▶ PROBLEM DESCRIPTION: Your answer should repeat every line of the records below in which the word "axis" appears.

--------------------

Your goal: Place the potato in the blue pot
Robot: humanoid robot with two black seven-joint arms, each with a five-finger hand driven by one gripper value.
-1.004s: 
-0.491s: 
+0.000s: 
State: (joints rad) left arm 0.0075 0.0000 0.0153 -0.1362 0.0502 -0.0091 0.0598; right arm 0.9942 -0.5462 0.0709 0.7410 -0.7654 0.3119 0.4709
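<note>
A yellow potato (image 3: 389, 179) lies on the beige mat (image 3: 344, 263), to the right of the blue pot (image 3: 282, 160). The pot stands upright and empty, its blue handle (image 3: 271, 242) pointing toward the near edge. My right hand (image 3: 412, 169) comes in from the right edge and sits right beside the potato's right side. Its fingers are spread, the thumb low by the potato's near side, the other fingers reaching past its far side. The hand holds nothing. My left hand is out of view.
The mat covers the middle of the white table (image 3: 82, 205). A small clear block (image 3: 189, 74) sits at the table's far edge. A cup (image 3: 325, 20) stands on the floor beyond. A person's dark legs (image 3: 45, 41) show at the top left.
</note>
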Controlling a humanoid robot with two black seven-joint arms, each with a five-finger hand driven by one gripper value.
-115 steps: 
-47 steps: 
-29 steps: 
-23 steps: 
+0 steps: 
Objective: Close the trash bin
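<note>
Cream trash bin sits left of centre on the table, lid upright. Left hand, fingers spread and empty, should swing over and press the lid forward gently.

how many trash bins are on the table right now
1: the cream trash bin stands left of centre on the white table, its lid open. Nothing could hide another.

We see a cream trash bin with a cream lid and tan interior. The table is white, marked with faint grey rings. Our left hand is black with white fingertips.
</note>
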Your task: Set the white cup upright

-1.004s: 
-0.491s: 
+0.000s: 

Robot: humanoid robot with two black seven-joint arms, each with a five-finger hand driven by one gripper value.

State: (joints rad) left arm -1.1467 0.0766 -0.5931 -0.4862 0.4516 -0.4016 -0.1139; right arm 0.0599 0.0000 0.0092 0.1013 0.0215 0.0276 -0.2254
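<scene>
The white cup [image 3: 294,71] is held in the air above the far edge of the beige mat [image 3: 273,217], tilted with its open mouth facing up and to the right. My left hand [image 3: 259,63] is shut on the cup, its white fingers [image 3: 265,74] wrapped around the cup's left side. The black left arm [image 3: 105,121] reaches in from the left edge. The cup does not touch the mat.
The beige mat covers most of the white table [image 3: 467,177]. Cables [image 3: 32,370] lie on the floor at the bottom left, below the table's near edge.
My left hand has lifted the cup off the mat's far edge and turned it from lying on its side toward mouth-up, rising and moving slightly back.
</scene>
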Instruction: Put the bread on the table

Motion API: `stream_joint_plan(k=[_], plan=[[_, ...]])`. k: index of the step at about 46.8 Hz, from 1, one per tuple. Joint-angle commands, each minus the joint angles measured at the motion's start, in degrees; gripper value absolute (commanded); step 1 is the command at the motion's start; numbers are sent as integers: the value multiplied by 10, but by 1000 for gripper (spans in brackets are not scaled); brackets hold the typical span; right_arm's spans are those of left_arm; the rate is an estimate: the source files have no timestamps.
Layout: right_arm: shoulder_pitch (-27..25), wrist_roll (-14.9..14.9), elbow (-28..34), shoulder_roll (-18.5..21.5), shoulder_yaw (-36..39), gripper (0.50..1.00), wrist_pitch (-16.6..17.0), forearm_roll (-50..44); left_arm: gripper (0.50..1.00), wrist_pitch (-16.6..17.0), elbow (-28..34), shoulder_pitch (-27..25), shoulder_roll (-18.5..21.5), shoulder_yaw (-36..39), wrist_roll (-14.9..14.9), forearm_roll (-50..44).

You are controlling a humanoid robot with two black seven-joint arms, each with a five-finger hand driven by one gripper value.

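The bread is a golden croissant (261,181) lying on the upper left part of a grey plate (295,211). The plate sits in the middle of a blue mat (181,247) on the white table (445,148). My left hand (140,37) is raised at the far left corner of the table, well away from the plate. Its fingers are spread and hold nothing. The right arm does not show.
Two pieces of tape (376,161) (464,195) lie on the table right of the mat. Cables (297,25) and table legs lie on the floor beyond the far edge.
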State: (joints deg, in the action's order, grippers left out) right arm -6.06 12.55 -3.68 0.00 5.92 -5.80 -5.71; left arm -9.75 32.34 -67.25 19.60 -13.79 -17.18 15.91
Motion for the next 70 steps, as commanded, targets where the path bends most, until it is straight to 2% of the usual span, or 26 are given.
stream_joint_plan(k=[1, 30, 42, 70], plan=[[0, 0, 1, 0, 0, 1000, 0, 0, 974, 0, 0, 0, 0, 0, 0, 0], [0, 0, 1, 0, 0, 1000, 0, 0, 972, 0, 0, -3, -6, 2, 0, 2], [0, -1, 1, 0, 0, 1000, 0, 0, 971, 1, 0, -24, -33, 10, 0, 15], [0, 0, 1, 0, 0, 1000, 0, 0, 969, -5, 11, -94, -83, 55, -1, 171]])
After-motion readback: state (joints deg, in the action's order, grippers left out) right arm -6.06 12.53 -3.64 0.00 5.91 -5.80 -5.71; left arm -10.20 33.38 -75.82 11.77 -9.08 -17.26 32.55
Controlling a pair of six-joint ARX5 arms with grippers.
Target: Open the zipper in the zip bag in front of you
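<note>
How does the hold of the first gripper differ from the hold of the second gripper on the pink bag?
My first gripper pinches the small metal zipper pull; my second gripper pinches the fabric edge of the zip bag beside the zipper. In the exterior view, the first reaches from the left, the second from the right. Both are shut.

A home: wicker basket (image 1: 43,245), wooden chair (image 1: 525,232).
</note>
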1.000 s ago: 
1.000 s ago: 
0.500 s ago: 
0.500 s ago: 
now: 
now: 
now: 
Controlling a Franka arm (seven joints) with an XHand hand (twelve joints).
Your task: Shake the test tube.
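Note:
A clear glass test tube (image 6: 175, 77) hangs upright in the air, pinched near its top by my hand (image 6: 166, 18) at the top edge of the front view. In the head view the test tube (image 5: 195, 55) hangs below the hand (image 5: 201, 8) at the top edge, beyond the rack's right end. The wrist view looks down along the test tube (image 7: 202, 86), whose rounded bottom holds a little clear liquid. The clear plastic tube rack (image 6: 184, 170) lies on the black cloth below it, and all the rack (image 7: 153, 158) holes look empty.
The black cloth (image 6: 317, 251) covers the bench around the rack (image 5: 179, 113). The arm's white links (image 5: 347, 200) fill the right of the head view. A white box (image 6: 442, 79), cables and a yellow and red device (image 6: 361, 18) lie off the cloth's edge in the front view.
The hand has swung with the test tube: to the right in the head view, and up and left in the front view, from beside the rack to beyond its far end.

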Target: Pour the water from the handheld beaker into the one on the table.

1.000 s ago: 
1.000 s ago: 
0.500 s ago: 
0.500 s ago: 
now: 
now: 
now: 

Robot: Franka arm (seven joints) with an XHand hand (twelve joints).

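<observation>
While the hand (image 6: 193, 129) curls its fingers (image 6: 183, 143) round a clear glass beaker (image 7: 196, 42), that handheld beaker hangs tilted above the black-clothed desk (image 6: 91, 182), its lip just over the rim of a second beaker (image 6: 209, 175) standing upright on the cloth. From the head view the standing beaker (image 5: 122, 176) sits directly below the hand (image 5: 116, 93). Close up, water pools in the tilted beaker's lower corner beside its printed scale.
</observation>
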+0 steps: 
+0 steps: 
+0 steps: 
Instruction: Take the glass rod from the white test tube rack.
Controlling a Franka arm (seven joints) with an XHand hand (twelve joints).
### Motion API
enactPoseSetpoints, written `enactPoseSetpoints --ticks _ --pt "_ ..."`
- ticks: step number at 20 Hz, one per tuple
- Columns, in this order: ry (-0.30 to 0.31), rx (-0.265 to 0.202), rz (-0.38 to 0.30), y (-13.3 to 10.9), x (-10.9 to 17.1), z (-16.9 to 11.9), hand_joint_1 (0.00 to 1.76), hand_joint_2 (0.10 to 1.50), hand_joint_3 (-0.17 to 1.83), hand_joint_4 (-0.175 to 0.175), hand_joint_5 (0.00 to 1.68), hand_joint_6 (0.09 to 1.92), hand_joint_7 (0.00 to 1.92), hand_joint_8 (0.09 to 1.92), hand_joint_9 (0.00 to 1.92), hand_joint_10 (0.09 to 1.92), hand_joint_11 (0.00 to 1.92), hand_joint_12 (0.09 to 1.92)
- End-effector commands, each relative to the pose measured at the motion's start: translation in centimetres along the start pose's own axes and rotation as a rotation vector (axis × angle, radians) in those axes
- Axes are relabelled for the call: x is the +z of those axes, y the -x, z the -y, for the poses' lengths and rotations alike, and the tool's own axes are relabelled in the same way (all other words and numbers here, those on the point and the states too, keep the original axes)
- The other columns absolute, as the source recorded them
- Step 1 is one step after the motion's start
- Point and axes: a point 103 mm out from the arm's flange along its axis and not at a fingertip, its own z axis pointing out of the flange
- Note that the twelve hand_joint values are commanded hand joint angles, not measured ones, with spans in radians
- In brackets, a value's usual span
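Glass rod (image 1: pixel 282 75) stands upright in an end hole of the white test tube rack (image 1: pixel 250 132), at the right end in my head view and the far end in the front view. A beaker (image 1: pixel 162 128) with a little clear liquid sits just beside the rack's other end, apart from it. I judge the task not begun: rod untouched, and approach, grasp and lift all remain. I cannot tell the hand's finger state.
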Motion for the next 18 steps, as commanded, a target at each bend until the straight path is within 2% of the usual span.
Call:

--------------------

▶ RESPONSE TO THE TASK:
- End-effector commands, each relative to the pose measured at the motion's start: translation in centimetres along the start pose's own axes and rotation as a rotation vector (axis × angle, radians) in those axes
- Point and axes: a point 103 mm out from the arm's flange along its axis and not at a fingertip, its own z axis pointing out of the flange

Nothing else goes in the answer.